Non-Places
2018 — ongoing
In 1992, French anthropologist Marc Augé coined the term non-place to describe spaces of transit and anonymity — airports, motorways, hotel chains — where no organic social life takes root and identity dissolves. We pass through them rather than inhabit them, suspended briefly between origin and destination.
What happens when a non-place is abandoned? It does not become a place. It becomes something stranger: a ruin without memory, a shell whose only history was the absence of history.
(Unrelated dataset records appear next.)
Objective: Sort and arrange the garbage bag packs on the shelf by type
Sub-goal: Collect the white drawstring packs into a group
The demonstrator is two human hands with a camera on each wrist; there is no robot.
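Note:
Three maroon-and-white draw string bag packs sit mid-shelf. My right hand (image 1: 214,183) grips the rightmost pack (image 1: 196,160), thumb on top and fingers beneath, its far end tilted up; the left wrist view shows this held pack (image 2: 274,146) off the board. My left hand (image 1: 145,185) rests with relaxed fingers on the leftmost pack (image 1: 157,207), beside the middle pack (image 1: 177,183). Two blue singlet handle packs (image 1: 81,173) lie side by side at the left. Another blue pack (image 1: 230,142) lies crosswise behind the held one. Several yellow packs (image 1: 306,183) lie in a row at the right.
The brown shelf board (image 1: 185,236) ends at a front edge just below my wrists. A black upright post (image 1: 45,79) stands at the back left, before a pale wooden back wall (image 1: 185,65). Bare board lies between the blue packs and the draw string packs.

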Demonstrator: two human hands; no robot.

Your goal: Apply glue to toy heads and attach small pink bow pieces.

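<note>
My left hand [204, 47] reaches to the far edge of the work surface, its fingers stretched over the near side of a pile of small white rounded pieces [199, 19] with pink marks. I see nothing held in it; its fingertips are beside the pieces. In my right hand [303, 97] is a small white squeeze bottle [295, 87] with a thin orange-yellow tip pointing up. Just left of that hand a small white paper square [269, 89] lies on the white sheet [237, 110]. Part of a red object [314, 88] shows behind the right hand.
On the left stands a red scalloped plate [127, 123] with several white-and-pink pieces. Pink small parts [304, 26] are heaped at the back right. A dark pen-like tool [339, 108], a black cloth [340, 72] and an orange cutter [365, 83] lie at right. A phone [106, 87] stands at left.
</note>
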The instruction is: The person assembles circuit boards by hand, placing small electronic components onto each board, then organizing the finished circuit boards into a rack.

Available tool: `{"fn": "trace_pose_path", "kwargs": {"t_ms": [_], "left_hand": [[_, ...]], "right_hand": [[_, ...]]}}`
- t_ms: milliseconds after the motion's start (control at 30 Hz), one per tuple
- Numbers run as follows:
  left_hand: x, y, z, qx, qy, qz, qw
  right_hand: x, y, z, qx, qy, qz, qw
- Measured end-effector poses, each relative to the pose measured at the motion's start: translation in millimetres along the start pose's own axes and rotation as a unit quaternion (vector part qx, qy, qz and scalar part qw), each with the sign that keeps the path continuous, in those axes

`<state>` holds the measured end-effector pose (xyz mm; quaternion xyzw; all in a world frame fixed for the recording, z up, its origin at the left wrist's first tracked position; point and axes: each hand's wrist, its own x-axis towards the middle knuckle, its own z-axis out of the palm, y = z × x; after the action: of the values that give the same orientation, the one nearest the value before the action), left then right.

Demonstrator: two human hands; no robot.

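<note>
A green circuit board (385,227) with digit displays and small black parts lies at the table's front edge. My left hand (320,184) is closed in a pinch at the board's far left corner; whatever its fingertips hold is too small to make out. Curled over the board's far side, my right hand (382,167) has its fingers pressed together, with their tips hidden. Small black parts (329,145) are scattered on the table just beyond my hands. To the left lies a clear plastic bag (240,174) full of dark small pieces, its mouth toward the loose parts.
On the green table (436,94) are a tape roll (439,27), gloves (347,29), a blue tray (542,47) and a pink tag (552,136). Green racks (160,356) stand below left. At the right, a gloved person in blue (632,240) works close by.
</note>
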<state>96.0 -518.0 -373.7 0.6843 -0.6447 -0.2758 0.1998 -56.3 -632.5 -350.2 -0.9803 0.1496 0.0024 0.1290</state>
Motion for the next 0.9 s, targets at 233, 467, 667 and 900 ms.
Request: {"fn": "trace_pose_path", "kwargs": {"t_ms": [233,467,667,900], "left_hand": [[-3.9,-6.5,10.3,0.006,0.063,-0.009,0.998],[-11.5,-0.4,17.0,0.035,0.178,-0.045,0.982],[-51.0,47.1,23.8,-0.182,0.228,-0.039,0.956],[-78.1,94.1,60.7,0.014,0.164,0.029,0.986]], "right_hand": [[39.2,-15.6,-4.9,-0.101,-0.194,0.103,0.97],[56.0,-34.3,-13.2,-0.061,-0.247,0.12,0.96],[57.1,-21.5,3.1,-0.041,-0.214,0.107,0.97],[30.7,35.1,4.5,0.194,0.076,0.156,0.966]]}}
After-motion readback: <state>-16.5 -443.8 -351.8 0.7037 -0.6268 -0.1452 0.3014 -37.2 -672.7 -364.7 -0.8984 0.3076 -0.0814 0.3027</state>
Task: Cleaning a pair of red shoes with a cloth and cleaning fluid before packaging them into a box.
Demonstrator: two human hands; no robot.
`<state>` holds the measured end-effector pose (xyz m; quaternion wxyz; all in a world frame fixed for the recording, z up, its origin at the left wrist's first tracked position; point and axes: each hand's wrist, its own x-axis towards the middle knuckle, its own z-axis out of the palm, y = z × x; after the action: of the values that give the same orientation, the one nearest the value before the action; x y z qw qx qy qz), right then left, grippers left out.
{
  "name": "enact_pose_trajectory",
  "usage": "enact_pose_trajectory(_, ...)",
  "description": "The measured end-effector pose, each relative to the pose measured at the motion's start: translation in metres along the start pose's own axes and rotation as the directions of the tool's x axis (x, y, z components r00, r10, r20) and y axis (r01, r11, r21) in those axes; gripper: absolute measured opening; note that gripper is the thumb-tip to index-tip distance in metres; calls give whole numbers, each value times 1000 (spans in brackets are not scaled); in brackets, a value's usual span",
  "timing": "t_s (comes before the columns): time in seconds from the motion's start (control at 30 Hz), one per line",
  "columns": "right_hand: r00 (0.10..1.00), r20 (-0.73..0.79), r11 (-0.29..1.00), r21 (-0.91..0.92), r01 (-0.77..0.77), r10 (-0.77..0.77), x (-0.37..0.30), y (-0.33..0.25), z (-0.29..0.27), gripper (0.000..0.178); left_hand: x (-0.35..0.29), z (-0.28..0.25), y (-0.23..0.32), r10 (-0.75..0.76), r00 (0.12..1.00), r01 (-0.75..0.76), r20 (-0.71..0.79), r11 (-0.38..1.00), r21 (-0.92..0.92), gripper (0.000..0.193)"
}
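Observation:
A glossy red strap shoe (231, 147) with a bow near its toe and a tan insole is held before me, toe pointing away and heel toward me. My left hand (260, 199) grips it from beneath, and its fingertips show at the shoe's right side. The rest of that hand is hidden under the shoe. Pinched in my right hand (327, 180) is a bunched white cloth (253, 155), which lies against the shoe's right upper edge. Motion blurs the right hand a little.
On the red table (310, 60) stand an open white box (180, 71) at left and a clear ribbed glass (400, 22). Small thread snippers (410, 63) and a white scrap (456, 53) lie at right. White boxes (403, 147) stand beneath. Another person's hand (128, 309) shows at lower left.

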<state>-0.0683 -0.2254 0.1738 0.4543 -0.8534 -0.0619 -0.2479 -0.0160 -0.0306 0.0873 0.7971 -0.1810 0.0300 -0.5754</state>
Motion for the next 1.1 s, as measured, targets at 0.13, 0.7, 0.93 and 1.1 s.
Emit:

The abandoned petrol station is the ultimate non-place. Built purely in relation to movement, it existed as a pause, a transaction, a logo visible from the road. When the traffic stopped, nothing remained to mourn. These photographs document the strange afterlife of spaces that were never quite alive.

Koen Colpaert is a Belgian photographer, born in Ghent in 1970, with a passion for urban exploration. His work takes a technical and documentary approach, heavily influenced by renowned artists like Bernd and Hilla Becher, Candida Höfer, and Robert Polidori.
He often explores "non-places"—locations that serve transient purposes, such as empty buildings, abandoned industrial sites, or spaces devoid of human interaction. He uses lighting and composition to bring a sense of finality and stillness to these spaces, often evoking emotions tied to isolation and decay. His work straddles the line between art and historical documentation, revealing the unseen narratives within urban landscapes.